Re: [Reminder] Subversion a mentor for Google Summer of Code

Posted by Qi Fred <fr...@gmail.com>.

What I said is the idea of my first proposal.
In the revised version, I have adopted your comments and suggestions
including:
(1) treate binary and text files equally
(2) sending full text as deltas
(3) if time permitted, to implement rsync.

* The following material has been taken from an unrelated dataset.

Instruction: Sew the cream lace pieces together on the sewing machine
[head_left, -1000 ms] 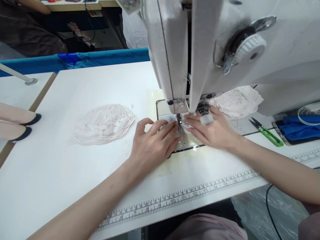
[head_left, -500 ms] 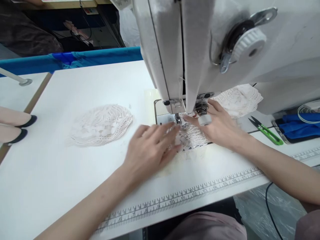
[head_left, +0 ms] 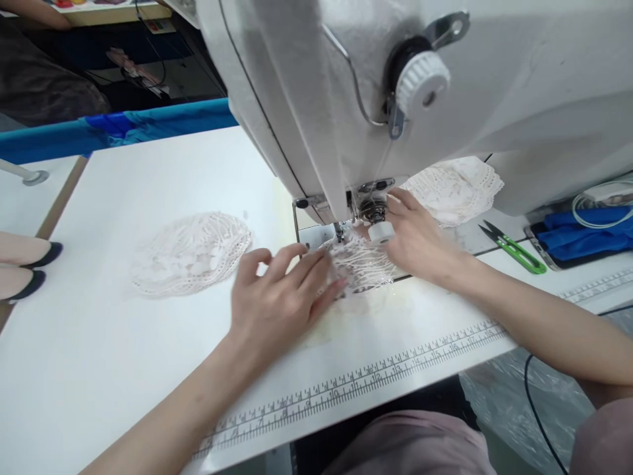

On 5/15/06, Peter N. Lundblad <pe...@famlundblad.se> wrote:
>
> Qi Fred writes:
> > The reason is NOT text files are small to enable only the binary files
> > working without text-base. The basic idea is that text files have
> > many special properties, such as svn:eol-style, svn:keywords, etc.,
> > which need special considerations. The process of text files would be
> > more complex than binary ones to achieve a same performance.
>
> I think you are mistaken here.  What does properties have to do with
> this?  We can't drop the propsbases, because they are needed for a lot
> of things.  And you can have keyword expansion enabled in binary files
> as well.
>
> > Further more, small files may waste a lot of disk spaces in certain
> > systems. Working without text base is a charming feature.
> > In my mind, a rsync-like algorithm is a way to achieve this goal.
> > This is suggested in my revised proposal submitted to SoC.
>
> Yes, but as I've pointed out before, you don't *need* an rsync
> algorithm.
> It will just require more network bandwidth.
> Note that I'm opposed to a simplified "rsync-like" algorithm as you've
> proposed, that only works if blocks are exactly aligned, because we
> will be stuck with supporting that even when the have the real thing.
>
> Best Regards,
> //Peter
>


-- 
Best Regards,
Fred Qi

Re: [Reminder] Subversion a mentor for Google Summer of Code

Posted by "Peter N. Lundblad" <pe...@famlundblad.se>.

Qi Fred writes:
 > The reason is NOT text files are small to enable only the binary files
 > working without text-base. The basic idea is that text files have
 > many special properties, such as svn:eol-style, svn:keywords, etc.,
 > which need special considerations. The process of text files would be
 > more complex than binary ones to achieve a same performance.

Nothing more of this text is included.